Before reaching that constitutional question, we should determine whether § 25-4-95, Ala. Code 1975, is silent on the issue of a transfer based on improper venue. Section 25-4-95 provides that one may secure judicial review of a decision of the Board of Appeals of the Department of Industrial Relations "by filing a notice of appeal in the circuit court of the county of the residence of the claimant." Thus, we must ask whether the Legislature, in formulating the remedy of judicial review in § 25 4-95, specifically excluded the prospect of a transfer upon a filing in the wrong county. Finding no such exclusion expressed in § 25-4-95, I conclude that that statute is silent on this issue.
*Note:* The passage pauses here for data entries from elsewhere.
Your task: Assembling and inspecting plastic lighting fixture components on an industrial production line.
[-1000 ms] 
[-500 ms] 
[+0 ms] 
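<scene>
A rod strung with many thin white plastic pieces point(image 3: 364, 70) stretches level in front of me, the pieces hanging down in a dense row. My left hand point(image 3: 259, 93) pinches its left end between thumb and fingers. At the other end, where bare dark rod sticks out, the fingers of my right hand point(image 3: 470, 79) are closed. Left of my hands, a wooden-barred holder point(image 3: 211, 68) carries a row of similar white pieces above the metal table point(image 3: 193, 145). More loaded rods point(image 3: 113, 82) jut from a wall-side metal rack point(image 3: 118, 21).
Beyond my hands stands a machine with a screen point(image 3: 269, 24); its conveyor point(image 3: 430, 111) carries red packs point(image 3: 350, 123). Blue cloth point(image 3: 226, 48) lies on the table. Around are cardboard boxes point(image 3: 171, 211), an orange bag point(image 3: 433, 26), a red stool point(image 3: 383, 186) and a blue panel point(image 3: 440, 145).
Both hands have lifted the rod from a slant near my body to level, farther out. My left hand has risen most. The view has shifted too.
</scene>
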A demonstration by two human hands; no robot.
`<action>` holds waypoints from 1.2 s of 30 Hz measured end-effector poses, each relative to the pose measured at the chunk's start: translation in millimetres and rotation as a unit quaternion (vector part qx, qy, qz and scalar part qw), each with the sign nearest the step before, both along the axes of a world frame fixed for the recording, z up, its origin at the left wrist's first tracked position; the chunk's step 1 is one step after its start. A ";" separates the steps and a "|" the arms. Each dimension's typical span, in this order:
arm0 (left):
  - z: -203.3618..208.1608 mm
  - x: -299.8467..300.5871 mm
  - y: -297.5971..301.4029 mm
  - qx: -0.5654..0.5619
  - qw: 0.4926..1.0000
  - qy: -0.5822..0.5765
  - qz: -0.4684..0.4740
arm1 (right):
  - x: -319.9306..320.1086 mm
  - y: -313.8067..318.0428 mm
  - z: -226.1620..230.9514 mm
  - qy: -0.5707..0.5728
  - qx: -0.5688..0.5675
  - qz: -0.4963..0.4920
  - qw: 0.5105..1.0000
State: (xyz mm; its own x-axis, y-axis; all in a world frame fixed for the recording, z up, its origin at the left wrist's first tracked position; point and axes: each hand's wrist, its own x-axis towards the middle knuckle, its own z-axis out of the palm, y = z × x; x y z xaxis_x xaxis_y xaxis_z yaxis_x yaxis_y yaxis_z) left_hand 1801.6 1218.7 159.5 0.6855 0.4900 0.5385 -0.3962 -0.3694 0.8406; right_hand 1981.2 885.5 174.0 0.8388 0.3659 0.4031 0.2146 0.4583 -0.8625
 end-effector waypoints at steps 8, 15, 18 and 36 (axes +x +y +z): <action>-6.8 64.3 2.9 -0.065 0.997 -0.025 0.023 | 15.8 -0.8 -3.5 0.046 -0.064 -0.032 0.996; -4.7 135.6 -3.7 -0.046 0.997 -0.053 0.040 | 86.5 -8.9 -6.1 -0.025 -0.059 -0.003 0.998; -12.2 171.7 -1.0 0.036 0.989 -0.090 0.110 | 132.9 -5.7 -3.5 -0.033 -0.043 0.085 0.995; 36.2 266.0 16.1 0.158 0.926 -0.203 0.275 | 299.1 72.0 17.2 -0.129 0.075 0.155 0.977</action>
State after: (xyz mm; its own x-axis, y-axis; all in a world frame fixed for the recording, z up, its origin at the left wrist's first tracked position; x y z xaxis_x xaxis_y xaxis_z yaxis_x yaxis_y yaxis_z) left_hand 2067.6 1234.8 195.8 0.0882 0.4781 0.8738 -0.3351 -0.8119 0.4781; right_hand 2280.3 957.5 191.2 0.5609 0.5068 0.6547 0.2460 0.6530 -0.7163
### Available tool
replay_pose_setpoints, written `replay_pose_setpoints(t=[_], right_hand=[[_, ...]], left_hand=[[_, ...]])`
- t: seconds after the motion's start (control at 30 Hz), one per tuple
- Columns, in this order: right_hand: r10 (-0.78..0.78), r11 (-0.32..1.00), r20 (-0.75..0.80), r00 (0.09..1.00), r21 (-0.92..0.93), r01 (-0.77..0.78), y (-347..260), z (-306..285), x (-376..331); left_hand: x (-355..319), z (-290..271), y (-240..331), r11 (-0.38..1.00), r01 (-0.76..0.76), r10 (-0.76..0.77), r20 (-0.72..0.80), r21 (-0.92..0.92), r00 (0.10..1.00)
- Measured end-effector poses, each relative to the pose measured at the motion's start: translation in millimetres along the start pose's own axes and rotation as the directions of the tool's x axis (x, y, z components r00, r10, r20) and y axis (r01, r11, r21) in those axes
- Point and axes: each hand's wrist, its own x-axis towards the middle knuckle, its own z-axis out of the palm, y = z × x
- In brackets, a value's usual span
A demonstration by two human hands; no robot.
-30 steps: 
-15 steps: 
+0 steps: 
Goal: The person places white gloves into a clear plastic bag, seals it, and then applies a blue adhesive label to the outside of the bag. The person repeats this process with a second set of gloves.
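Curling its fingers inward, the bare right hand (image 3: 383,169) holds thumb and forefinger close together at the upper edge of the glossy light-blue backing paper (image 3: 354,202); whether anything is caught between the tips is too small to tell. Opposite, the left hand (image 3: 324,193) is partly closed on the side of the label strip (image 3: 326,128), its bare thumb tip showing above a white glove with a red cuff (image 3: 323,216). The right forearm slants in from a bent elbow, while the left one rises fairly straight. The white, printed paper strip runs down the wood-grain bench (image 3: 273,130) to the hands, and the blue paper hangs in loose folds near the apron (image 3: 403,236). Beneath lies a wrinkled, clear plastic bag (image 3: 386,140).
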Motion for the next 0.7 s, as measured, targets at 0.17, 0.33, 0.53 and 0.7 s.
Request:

Next, we should ask whether this Court can rely on that silence and apply Rule 82(d)(1), allowing a change of venue, without violating Amend. No. 328, § 6.11. By selecting the circuit court as the place for filing the notice of appeal, the Legislature brought the Constitution into play by specifying a unit of the constitutionally mandated "unified judicial system." Ala. Const. of 1901, Amend. No. 328, § 6.01. The circuit courts of this State have "general jurisdiction in all cases except asmay otherwise be provided by law." Ala. Const. of 1901, Amend. No. 328, § 6.04 (emphasis added). Therefore, the silence of §25-4-95 in regard to the exclusivity of the county in which a notice of appeal may be filed, should be treated as the Legislature's failure to "otherwise provide by law." In other words, when the Legislature conferred the power to conduct judicial review of rulings of the Board of Appeals of the Department of Industrial Relations, on the circuit court (a court of general jurisdiction) of the county of the residence of the claimant, it did so in a setting where the Constitution authorized it to limit the jurisdiction of that court in such proceedings if it chose to do so. As previously noted, it plainly did not. This *Page 165 inaction on the part of the Legislature is authorized by § 6.04, and to interpret Rule 81(a)(32) so as to allow the application of Rule 82(d)(1) therefore cannot be viewed as applying the Rules of Civil Procedure in such a way as to "affect the jurisdiction" of a circuit court, contrary to § 6.11.

Other jurisdictions that have addressed statutes prescribing a particular place for the review of rulings of unemployment-compensation boards have not reached consistent results. Some jurisdictions addressing these statutes have treated them as prescribing proper venue for the review, rather than as establishing a particular court's exclusive subject-matter jurisdiction. See, e.g., Robinson v. Oklahoma Employment Sec.Comm'n, 932 P.2d 1120 (Okla. 1997); Smith v. Hayes Albion,214 Mich. App. 82, 542 N.W.2d 298 (1995). Cases from other jurisdictions have treated such statutes as granting a particular court exclusive subject-matter jurisdiction over the review, but those cases have not arisen in circumstances such as we have here. See, e.g., Basin Elect. Power Coop. v. North Dakota WorkersCompensation Bureau, 541 N.W.2d 685 (N.D. 1996); Collins Assocs.Dietary Consultants, Inc., 724 S.W.2d 243 (Mo. 1987); Caruso v.Nevada Employment Sec. Dep't, 103 Nev. 75, 734 P.2d 224 (1987); and Northern Messenger, Inc. v. Sorensen, 218 Neb. 846,359 N.W.2d 787 (1984). The combined effects of Ala. Const. of 1901, Amend. No. 328, §§ 6.01, 6.04, and 6.11, and Rules 81(a)(32) and 82(d)(1), Ala.R.Civ.P., require a different result for our circuit courts. I therefore concur.